Earth is mostly covered in water, yet billions of people face water stress, and fresh water systems around the world are under pressure. This guide explains why fresh water is genuinely limited, what causes scarcity, how it affects people and ecosystems, and what individuals can do — whether or not they live in a dry region.

Most people in wealthier countries rarely think about where water comes from or what happens when it runs short. But the water in your tap, in your food, and in the products you buy is connected to global systems that are increasingly strained — and individual choices genuinely affect those systems.

What water scarcity actually means

Water scarcity is not a single condition — it is a spectrum, and it takes more than one form. Researchers typically distinguish between two types:

  • Physical scarcity occurs when there is genuinely not enough fresh water in a region to meet demand — rivers, lakes, and aquifers are depleted faster than they naturally replenish. Arid and semi-arid regions, and areas with rapidly growing populations or intensive agriculture, are most prone to this.
  • Economic scarcity occurs where water exists physically but people lack the infrastructure, finances, or governance to access it reliably. A region may sit above groundwater or near a river yet still experience water insecurity because the systems to distribute, treat, or manage it are inadequate. This is particularly common in lower-income countries and affects sanitation as much as drinking water.

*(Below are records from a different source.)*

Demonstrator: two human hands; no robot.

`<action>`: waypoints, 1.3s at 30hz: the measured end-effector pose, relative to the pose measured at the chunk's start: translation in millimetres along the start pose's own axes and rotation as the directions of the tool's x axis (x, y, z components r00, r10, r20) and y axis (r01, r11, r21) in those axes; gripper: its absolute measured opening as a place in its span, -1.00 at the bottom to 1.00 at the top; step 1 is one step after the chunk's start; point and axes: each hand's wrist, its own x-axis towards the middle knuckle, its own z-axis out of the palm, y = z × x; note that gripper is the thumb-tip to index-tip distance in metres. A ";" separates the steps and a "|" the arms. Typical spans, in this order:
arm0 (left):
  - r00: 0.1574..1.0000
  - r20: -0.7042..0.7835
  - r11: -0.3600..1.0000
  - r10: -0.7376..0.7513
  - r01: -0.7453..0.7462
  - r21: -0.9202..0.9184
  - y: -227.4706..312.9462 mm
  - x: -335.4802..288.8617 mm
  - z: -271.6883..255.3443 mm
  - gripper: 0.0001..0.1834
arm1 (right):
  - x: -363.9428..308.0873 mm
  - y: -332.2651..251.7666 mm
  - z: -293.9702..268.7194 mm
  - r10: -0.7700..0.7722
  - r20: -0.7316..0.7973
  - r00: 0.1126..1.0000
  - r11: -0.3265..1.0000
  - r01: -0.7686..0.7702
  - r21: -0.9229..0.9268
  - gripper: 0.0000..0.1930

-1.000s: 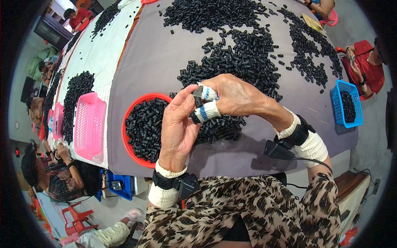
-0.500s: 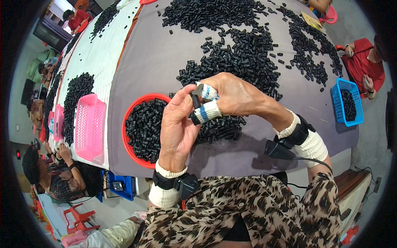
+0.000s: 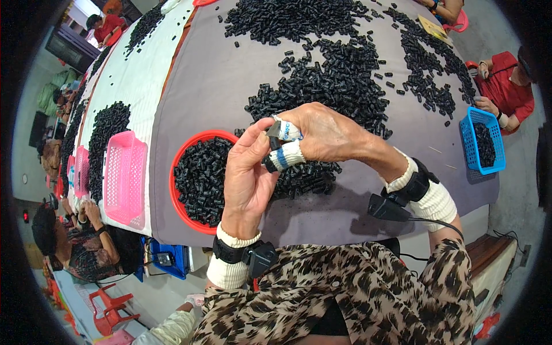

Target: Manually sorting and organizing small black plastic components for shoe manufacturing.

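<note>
In front of me, over the table, my two hands meet at the fingertips. My left hand pinches a small black tubular part between thumb and fingers. My right hand, with white wrapping on its thumb and finger, is closed on a small flat grey blade that lies against the part. The fingers partly cover both pieces. Just left of my left hand stands a round red basin full of the same black parts. Beyond my hands spreads a large pile of black parts.
A pink basket sits on the white cloth at left, near a seated person. At right, a blue basket holding black parts stands by a person in red. More parts lie on the grey table cloth.
The black part and blade have turned slightly between my fingers; my hands otherwise stay in place. At right, the person in red has moved a hand toward the blue basket.
</note>
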 end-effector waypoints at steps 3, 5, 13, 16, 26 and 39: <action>1.000 -0.005 1.000 0.001 -0.001 0.002 -0.3 -0.6 -1.4 -0.69 | -0.2 1.0 0.4 -0.010 0.005 1.000 1.000 0.010 -0.011 -0.72; 1.000 0.004 1.000 0.003 -0.003 0.001 -0.5 -0.1 -1.1 -0.69 | -0.4 0.9 0.8 0.001 -0.013 1.000 0.999 -0.001 -0.040 -0.67; 0.999 -0.040 0.999 0.013 -0.014 -0.040 -0.2 0.7 4.4 -0.68 | -2.8 -0.6 0.9 0.017 -0.050 0.999 0.998 -0.014 0.061 -0.68; 1.000 -0.024 0.996 0.017 -0.019 -0.087 0.5 0.7 0.4 -0.68 | -0.8 -1.9 3.3 0.054 -0.105 0.993 0.994 -0.044 0.101 -0.69; 0.965 -0.225 0.937 0.138 -0.053 0.346 11.1 -6.1 -15.7 -0.80 | 4.8 -2.3 22.3 0.147 -0.136 0.980 0.984 -0.131 0.120 -0.71; 0.969 -0.198 0.972 0.147 -0.104 0.209 20.3 -25.7 -29.3 -0.80 | 15.8 2.9 37.4 0.152 -0.013 0.988 0.987 -0.152 0.045 -0.64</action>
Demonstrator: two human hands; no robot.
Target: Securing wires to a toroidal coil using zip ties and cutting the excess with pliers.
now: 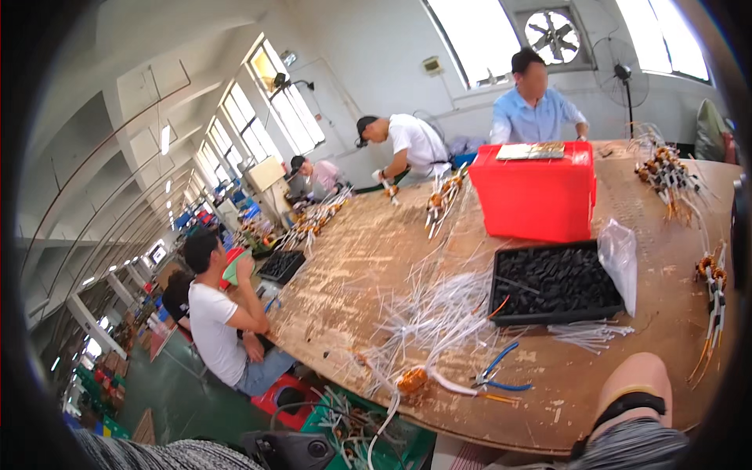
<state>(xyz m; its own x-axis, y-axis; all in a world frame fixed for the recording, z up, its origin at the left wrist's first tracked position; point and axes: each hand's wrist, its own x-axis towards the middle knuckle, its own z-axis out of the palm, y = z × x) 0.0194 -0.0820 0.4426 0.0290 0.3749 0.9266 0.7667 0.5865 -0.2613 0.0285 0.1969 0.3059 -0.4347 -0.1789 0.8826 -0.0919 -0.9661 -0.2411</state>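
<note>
Near the front edge of the brown wooden tabletop [337,317], the orange wire-wound coil [411,381] should handle as firm and compact, best gripped by its body, not its flexible white-sleeved leads [453,385]; the right hand's [636,379] grip cannot be determined, the left hand being out of view.

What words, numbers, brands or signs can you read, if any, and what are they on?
None that I can read.
Flat silvery rectangular item on the red plastic box: any print is too blurred.
Small yellowish wall box: too small.
Blue-handled metal pliers: no readable marks.
</note>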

Both types are real, both affect large numbers of people, and they often overlap. The distinction matters because the solutions differ: physical scarcity requires reducing demand and restoring natural systems; economic scarcity requires investment in infrastructure and governance, not just conservation.

Why fresh water is limited

Earth is often called the "blue planet," and water covers around 70 per cent of its surface. So why is fresh water scarce?

The answer lies in distribution and accessibility. The overwhelming majority of Earth's water is seawater — salty, and unusable for drinking, agriculture, or most industrial purposes without expensive and energy-intensive desalination. Of the fresh water that exists, the vast majority is locked in glaciers, polar ice caps, and permafrost — water that is either inaccessible or that replenishes over geological rather than human timescales.

The fresh water that flows in rivers, sits in lakes, and lies in shallow aquifers — the water that human civilisation has always depended on — is a small and unevenly distributed fraction. This water does cycle and replenish through precipitation and runoff, but the rate of replenishment is fixed by climate patterns, and in many places demand now exceeds that natural renewal rate.

Groundwater is particularly important here. Aquifers — underground water stores built up over centuries or millennia — are being drawn down in many agricultural regions faster than rainfall can replenish them. Once an aquifer is significantly depleted, recovery is extremely slow even if extraction stops entirely.

The main causes of water stress

No single cause drives water stress everywhere — it is typically several factors compounding each other:

  • Agriculture. Farming is by far the largest user of fresh water globally — irrigation of crops and water for livestock accounts for the majority of all water withdrawn from natural systems in most regions. Irrigated agriculture has dramatically expanded food production but has also depleted rivers and aquifers in many parts of the world. Changing what and how we grow is central to addressing water demand.
  • Population growth and urbanisation. More people require more food, more water for sanitation and drinking, and more industrial production. Growing cities often place intense localised pressure on water systems. This is not a reason for fatalism — it underscores the importance of efficiency, infrastructure, and smarter management.
  • Climate change. Changing rainfall patterns, more intense droughts, faster snowmelt, and higher temperatures are altering when and where water is available. Some regions that were water-secure are becoming more vulnerable; rainfall that was once spread over seasons is increasingly arriving as intense events that run off rather than soaking in. Climate change does not create water scarcity from nothing, but it amplifies existing pressures.
  • Pollution. Water that is technically present but contaminated by agricultural runoff, industrial discharge, or inadequate waste treatment is effectively unavailable for human use or ecosystem health. Pollution effectively reduces the usable supply without reducing the physical amount of water.
  • Inefficiency and waste. Leaky distribution systems, inefficient irrigation technology, and poor land management all waste water that could otherwise be available. Many regions lose a significant proportion of the water they extract before it reaches end users.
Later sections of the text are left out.